Goal of the exercise>
Search the listing below for lines containing the string "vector". Reply with their count only.
** Records for processing follows **
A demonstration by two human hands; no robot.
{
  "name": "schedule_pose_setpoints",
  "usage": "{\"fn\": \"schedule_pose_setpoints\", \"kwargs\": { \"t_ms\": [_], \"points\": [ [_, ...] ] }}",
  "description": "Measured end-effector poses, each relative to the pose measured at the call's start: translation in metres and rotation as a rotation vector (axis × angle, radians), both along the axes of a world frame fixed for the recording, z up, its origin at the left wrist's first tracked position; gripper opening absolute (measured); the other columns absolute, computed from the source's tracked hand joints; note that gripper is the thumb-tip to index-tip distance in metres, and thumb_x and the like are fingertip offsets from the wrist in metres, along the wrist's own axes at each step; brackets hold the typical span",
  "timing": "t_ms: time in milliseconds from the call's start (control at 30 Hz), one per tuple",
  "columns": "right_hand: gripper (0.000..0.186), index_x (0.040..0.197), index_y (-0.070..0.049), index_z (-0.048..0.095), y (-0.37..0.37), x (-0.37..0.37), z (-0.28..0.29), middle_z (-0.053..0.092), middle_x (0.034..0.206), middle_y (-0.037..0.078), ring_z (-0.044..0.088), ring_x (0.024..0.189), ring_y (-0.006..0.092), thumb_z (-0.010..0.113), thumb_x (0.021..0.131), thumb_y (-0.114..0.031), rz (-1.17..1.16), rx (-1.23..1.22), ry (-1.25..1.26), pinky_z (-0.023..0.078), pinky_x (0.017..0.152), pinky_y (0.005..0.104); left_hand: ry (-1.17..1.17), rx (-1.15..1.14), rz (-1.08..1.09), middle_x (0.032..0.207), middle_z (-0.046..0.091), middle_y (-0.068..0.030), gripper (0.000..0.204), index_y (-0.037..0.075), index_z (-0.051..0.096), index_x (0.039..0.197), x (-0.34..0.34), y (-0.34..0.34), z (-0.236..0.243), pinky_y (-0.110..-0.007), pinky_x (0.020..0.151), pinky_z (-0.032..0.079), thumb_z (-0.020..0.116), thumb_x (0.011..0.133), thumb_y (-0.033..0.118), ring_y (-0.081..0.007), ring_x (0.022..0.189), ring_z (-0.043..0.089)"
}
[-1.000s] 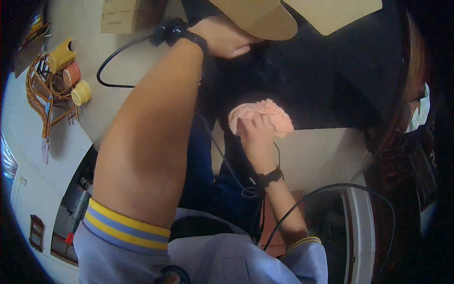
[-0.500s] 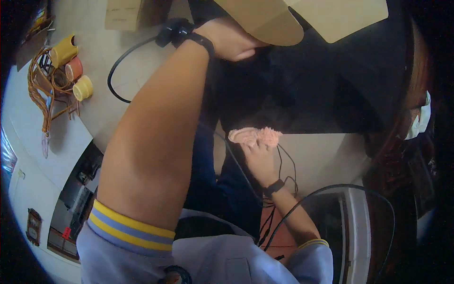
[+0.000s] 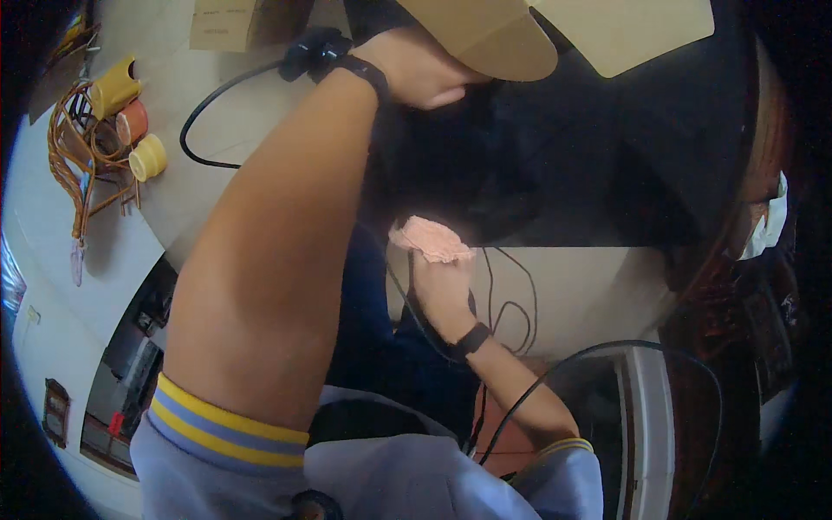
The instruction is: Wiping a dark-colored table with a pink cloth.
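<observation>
A fluffy pink cloth is bunched in my right hand, whose fingers are closed around it beneath. It sits just off the near edge of a dark, glossy tabletop. My left arm stretches far forward across the view. At its end my left hand lies against a tan cardboard flap. The flap covers most of its fingers; only the thumb side shows, low over the dark top. Each wrist wears a black band, and a black device with a cable is attached by the left one.
Another cardboard flap spreads over the far side. Black cables loop beside my right arm and below the table edge. At left stands a wicker rack with yellow and pink pots. A white crumpled sheet lies at right.
My right hand has moved left and turned, carrying the pink cloth with it; the cloth looks more bunched. My left hand stays at the cardboard flap.
</observation>
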State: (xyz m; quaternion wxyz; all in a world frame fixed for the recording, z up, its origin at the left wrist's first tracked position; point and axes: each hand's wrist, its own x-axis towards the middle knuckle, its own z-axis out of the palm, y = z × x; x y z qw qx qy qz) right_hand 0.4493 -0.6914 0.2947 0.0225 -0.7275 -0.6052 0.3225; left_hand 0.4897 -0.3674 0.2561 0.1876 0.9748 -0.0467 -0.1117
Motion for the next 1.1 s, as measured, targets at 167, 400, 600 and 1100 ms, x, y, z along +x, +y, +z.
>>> {"fn": "schedule_pose_setpoints", "kwargs": {
  "t_ms": [167, 400, 600, 1100],
  "points": [
    [0.026, 0.107, -0.009, 0.062, -0.009, 0.002, -0.003, 0.068, 0.088, 0.011, 0.066, 0.071, 0.0230, 0.055, 0.082, -0.011, 0.055, -0.022, -0.040, 0.047, 0.083, 0.0395, -0.051, -0.044, 0.027, 0.119, 0.061, -0.0090, 0.039, 0.022, 0.057, 0.125, 0.005, 0.000, -0.005, -0.044, 0.095, 0.048, 0.053, 0.086, 0.028, -0.0310, 0.110, 0.058],
    [0.028, 0.110, -0.008, 0.061, -0.014, 0.005, 0.003, 0.066, 0.067, 0.010, 0.065, 0.060, 0.0228, 0.053, 0.083, -0.012, 0.054, -0.146, 0.034, 0.050, 0.081, 0.0385, 0.033, -0.004, 0.002, 0.119, 0.060, -0.0096, 0.040, 0.021, 0.057, 0.125, 0.013, 0.000, 0.002, -0.044, 0.094, 0.048, 0.054, 0.086, 0.029, -0.0315, 0.108, 0.059],
    [0.023, 0.104, -0.007, 0.061, -0.005, 0.003, -0.007, 0.063, 0.059, 0.010, 0.063, 0.055, 0.0243, 0.053, 0.083, -0.011, -0.012, -0.012, -0.005, 0.049, 0.075, 0.0377, -0.108, -0.045, 0.019, 0.112, 0.063, -0.0097, 0.039, 0.021, 0.058, 0.123, 0.009, 0.001, -0.005, -0.042, 0.092, 0.049, 0.054, 0.086, 0.029, -0.0316, 0.103, 0.061],
    [0.023, 0.105, 0.000, 0.060, 0.006, 0.055, 0.027, 0.064, 0.089, 0.021, 0.061, 0.089, 0.0357, 0.050, 0.093, -0.017, -0.570, -0.351, 0.295, 0.047, 0.076, 0.0432, 0.145, 0.025, -0.034, 0.119, 0.061, -0.0084, 0.041, 0.021, 0.056, 0.126, 0.016, -0.005, 0.003, -0.043, 0.099, 0.045, 0.052, 0.086, 0.029, -0.0312, 0.113, 0.056]
  ]
}}
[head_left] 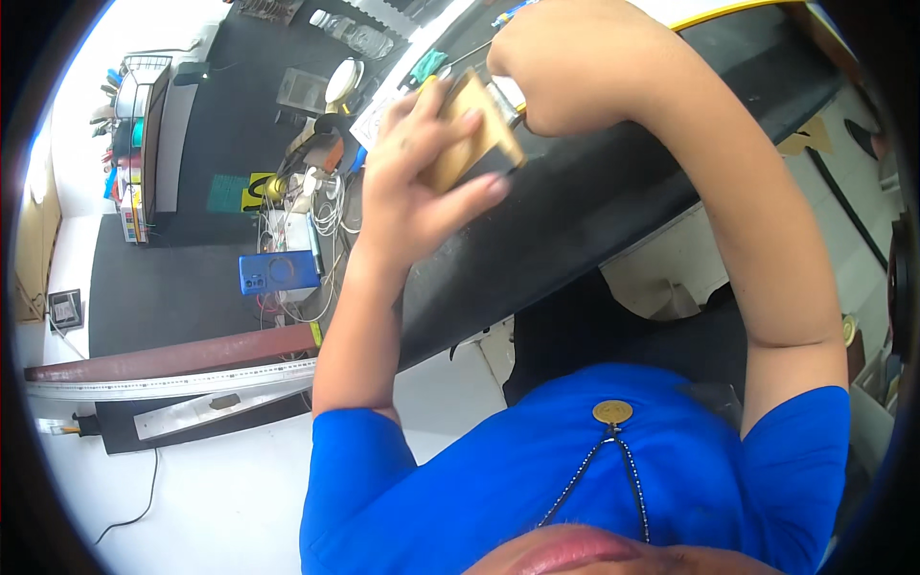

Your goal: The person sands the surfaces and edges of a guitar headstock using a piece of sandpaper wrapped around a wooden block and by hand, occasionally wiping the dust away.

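Over the dark bench [537, 230], here's the right hand [575, 77] curled into a fist, its contents hidden, so I can't tell what it grips, while the left hand [407, 158] half-closes, fingers and thumb around the tan block [498, 126], tilted beside that fist, seemingly to steady it! The blue phone [278, 272] lies well off left, presumably parked clear.
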A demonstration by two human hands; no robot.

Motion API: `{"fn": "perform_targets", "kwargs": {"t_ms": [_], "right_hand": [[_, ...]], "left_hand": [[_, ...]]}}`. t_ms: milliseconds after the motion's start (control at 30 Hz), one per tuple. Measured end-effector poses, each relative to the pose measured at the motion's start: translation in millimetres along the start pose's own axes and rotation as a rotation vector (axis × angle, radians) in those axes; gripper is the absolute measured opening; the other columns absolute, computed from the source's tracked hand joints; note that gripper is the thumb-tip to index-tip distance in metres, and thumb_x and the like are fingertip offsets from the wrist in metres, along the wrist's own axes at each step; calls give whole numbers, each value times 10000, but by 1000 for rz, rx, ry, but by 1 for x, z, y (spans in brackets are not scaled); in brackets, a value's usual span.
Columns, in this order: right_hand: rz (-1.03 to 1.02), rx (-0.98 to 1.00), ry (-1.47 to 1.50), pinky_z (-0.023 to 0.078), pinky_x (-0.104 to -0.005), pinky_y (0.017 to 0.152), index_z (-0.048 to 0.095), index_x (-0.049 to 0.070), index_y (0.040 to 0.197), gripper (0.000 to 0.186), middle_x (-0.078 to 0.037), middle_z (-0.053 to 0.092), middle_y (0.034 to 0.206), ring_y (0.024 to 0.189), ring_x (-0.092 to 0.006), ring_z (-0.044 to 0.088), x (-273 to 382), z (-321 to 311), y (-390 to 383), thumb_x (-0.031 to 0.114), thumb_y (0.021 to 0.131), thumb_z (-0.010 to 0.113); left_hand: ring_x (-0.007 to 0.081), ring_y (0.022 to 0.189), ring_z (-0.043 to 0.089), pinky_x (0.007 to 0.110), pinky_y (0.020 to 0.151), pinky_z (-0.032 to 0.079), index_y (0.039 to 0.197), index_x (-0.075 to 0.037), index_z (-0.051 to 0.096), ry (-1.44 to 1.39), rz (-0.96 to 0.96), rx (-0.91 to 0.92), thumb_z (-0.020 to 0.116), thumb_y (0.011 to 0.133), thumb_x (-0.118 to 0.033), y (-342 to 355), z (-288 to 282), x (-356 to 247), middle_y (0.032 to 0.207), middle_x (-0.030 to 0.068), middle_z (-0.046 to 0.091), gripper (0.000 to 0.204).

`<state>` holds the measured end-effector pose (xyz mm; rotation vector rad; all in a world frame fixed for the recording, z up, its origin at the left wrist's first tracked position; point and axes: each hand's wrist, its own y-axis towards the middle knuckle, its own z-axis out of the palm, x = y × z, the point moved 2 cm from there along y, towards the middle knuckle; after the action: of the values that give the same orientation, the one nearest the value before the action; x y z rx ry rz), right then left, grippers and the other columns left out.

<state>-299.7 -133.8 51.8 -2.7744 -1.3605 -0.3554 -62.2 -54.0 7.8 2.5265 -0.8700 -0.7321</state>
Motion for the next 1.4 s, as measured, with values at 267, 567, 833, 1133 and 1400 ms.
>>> {"fn": "perform_targets", "kwargs": {"t_ms": [267,567,833,1133,1400], "right_hand": [[-30,42,15,629,-487,852,845,31,943,270,-212,823,964,942,-379,810,1,-4,6,219,841,682],[25,31,-21,628,-490,852,849,39,948,262,-215,821,962,945,-386,806,-1,-1,1,199,839,672],[31,51,5,629,-488,840,843,22,939,258,-222,818,953,932,-385,807,2,-2,0,181,835,668],[-7,-6,18,632,-491,837,845,27,932,252,-219,819,949,926,-383,809,4,-3,4,186,829,679],[41,5,-35,631,-480,862,848,34,966,261,-220,819,963,948,-383,809,-1,-2,0,201,844,689]], "left_hand": [[502,1359,603,589,1162,466,1258,-79,812,-1,-122,-10,978,768,-483,-109,-41,22,1577,310,629,656],[488,1314,631,577,1137,481,1238,-76,818,37,-66,-8,982,759,-470,-49,-18,9,1556,309,644,641],[456,1254,651,533,1082,523,1267,-64,804,73,-36,-2,993,761,-394,-11,-7,5,1523,312,665,632],[475,1293,631,571,1122,494,1246,-32,791,60,-103,-40,970,779,-403,-81,-35,21,1519,307,669,623],[476,1326,632,554,1156,480,1263,-50,805,69,-100,-20,968,796,-436,-82,-32,18,1517,317,668,628]]}}
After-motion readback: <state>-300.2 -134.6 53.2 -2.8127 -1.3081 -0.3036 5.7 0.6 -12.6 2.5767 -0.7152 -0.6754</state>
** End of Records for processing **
Output>
3